**PROBLEM TO SOLVE**
What lines of the data below include the word "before"? Report them by copying each.

**DATA SECTION**
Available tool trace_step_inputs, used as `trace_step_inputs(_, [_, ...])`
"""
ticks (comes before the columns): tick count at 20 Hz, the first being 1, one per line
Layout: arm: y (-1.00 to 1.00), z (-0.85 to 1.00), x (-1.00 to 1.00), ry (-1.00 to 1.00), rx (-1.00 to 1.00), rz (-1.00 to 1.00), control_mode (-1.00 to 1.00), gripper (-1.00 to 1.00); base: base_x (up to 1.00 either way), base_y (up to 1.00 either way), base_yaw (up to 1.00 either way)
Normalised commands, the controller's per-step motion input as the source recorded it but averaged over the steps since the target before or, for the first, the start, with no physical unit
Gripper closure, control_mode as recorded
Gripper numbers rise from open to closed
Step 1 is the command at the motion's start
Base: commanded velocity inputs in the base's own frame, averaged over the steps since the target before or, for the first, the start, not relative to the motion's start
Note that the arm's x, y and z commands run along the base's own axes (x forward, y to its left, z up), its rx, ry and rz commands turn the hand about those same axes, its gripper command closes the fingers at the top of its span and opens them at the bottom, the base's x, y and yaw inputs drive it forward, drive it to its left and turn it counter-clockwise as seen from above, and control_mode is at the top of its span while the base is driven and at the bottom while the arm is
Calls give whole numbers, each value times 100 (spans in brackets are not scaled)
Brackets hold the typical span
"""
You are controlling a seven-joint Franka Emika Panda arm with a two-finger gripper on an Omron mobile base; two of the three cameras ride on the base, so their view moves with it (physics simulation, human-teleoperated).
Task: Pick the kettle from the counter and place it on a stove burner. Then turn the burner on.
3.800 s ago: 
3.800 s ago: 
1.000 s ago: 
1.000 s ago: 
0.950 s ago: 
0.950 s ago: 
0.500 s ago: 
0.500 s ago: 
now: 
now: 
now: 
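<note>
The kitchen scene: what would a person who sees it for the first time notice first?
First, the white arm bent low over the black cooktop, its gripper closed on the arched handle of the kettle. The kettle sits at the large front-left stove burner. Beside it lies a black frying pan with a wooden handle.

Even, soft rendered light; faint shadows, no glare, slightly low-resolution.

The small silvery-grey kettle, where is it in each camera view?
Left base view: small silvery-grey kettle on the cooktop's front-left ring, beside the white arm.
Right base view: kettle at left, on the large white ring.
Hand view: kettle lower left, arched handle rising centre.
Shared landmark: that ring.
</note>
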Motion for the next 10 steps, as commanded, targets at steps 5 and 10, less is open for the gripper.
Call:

**SOLUTION**
ticks (comes before the columns): tick count at 20 Hz, the first being 1, one per line
Normalised commands, the controller's per-step motion input as the source recorded it but averaged over the steps since the target before or, for the first, the start, with no physical unit
Base: commanded velocity inputs in the base's own frame, averaged over the steps since the target before or, for the first, the start, not relative to the motion's start

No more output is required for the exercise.